### TRY IT
Wherever the line with "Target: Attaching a" sits in the listing below, transcribe from it up to and including the line with "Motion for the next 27", exactly, and leave the remaining lines out.

++++ ENTRIES SHOWN

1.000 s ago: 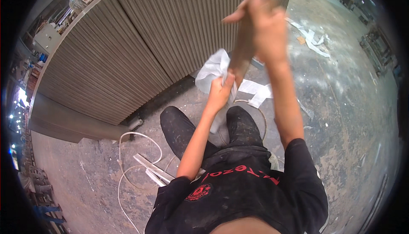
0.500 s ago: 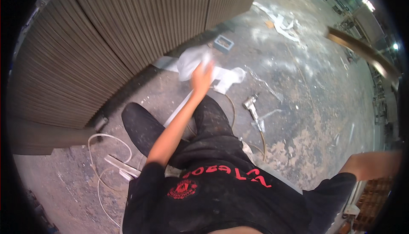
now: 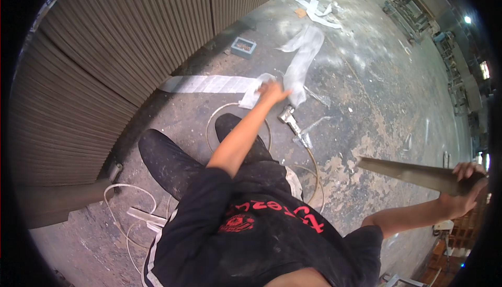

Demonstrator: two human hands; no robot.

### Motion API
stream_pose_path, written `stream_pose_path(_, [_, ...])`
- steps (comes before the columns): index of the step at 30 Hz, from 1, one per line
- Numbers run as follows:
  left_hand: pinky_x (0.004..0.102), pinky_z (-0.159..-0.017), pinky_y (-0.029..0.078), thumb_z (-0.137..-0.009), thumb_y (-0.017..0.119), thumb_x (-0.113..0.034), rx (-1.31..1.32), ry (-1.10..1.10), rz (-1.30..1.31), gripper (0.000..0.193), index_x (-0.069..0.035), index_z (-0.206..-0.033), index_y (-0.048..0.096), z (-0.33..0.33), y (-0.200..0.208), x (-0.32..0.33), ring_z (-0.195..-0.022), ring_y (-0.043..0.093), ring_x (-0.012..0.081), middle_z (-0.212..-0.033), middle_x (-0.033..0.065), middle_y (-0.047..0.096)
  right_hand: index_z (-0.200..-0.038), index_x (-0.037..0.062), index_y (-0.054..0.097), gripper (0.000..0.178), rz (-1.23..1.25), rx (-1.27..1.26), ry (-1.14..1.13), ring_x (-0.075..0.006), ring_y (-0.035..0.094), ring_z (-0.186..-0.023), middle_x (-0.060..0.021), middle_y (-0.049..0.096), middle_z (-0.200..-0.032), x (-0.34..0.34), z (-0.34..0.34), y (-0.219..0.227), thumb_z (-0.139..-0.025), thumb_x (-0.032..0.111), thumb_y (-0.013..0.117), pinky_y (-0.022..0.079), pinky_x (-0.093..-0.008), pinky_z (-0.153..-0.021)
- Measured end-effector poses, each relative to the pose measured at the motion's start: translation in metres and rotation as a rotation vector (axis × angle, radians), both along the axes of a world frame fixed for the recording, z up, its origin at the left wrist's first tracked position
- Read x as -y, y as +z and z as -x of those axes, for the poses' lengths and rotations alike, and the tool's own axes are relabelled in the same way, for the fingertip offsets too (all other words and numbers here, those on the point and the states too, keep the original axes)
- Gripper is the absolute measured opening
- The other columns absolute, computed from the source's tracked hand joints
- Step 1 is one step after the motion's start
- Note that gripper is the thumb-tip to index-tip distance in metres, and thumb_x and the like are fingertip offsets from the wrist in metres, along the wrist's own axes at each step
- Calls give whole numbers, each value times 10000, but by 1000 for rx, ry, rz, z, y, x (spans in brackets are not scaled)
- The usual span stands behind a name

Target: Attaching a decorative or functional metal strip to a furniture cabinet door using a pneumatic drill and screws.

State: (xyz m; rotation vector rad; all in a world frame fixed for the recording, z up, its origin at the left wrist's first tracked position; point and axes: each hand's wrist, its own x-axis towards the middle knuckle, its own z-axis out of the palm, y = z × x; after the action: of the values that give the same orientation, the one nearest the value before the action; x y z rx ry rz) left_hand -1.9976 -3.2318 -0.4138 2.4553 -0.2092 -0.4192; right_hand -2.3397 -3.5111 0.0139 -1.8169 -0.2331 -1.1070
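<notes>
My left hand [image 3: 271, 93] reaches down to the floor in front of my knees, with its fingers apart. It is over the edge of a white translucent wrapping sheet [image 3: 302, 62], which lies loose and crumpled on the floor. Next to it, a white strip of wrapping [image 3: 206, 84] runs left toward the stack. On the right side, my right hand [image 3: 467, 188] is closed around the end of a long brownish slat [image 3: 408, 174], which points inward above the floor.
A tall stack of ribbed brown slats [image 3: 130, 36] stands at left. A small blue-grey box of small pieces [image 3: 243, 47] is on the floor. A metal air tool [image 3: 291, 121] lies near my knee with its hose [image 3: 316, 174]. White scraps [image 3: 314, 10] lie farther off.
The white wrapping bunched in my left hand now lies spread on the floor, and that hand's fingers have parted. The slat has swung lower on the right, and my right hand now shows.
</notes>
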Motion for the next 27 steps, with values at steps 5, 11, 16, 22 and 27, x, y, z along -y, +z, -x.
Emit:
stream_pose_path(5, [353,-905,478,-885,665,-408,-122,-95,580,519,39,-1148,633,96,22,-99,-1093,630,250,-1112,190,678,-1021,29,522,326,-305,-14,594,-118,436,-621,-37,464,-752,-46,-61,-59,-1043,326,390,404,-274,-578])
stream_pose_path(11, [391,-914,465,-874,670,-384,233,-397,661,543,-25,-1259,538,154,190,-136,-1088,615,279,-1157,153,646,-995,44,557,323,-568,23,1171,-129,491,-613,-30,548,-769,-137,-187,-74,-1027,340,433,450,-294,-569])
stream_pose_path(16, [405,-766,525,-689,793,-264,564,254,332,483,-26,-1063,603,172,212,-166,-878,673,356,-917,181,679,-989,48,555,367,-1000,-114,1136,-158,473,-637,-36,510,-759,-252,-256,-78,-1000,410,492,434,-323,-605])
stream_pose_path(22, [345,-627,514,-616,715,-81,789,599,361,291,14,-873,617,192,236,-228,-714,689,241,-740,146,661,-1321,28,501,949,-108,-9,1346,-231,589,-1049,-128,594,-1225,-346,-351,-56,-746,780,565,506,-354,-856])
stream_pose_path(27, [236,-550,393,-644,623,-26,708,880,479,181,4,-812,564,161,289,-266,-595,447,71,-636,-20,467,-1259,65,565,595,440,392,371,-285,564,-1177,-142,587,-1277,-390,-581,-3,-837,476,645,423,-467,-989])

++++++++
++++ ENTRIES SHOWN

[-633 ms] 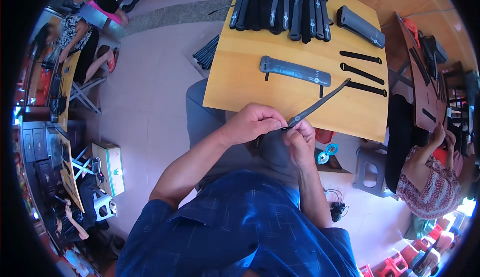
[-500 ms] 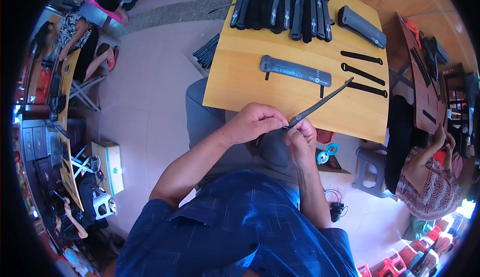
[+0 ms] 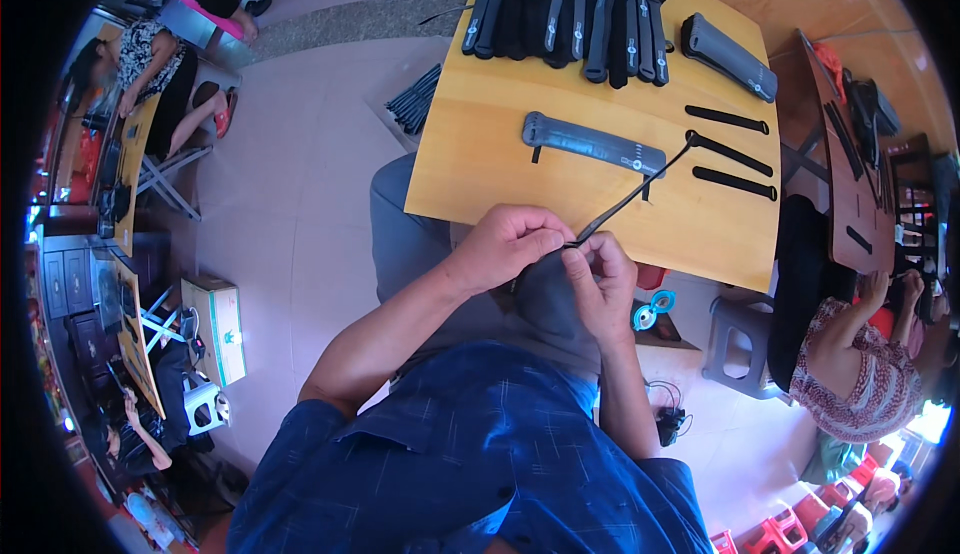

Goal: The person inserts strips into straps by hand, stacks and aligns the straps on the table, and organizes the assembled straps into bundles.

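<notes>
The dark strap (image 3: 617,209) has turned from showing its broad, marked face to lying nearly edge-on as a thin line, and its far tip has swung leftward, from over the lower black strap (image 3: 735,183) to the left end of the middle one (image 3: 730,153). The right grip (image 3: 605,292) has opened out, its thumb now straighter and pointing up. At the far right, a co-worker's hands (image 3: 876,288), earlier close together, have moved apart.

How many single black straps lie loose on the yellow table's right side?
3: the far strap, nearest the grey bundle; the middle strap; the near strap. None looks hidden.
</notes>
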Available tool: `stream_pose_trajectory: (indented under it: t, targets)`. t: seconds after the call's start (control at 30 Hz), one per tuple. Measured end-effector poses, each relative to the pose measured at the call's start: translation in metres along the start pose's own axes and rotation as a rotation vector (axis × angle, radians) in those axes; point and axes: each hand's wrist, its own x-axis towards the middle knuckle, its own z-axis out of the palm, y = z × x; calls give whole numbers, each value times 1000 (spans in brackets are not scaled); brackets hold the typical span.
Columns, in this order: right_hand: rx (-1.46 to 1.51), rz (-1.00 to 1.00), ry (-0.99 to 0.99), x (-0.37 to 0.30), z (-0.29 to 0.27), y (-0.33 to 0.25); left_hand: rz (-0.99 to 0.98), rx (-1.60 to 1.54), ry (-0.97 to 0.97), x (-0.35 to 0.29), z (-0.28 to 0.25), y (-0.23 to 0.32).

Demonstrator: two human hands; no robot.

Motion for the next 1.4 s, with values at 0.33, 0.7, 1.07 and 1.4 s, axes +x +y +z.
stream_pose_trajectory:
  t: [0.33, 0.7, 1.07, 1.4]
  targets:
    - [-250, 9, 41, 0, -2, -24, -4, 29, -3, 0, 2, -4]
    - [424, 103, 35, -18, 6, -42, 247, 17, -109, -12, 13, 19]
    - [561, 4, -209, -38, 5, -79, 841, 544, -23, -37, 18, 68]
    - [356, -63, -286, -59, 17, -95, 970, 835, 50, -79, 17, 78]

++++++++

### RESPONSE FOR THIS EXERCISE
Target: Attaching a decorative or functional metal strip to a furniture cabinet door using a pneumatic drill and screws.

State: (xyz m; rotation vector rad; all in a world frame fixed for the recording, z up, its origin at the left wrist's first tracked position; point and axes: each hand's wrist, its own x-axis towards the middle knuckle, its own z-axis out of the palm, y = z × x; after the action: of the values that give the same orientation, the one nearest the value before the action; x y z rx ry rz) left_hand -1.9976 -3.2318 -0.4138 2.4553 -0.2092 -0.4192; right_hand -2.3397 -3.5111 0.0139 -1.8169 -0.2331 -1.1070
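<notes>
My left hand [image 3: 271, 93] reaches down to the floor in front of my knees, with its fingers apart. It is over the edge of a white translucent wrapping sheet [image 3: 302, 62], which lies loose and crumpled on the floor. Next to it, a white strip of wrapping [image 3: 206, 84] runs left toward the stack. On the right side, my right hand [image 3: 467, 188] is closed around the end of a long brownish slat [image 3: 408, 174], which points inward above the floor.
A tall stack of ribbed brown slats [image 3: 130, 36] stands at left. A small blue-grey box of small pieces [image 3: 243, 47] is on the floor. A metal air tool [image 3: 291, 121] lies near my knee with its hose [image 3: 316, 174]. White scraps [image 3: 314, 10] lie farther off.
The white wrapping bunched in my left hand now lies spread on the floor, and that hand's fingers have parted. The slat has swung lower on the right, and my right hand now shows.
</notes>
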Motion for the next 27 steps, with values at steps 5, 11, 16, 22 and 27, x, y, z along -y, +z, -x.

Here is where the answer stops.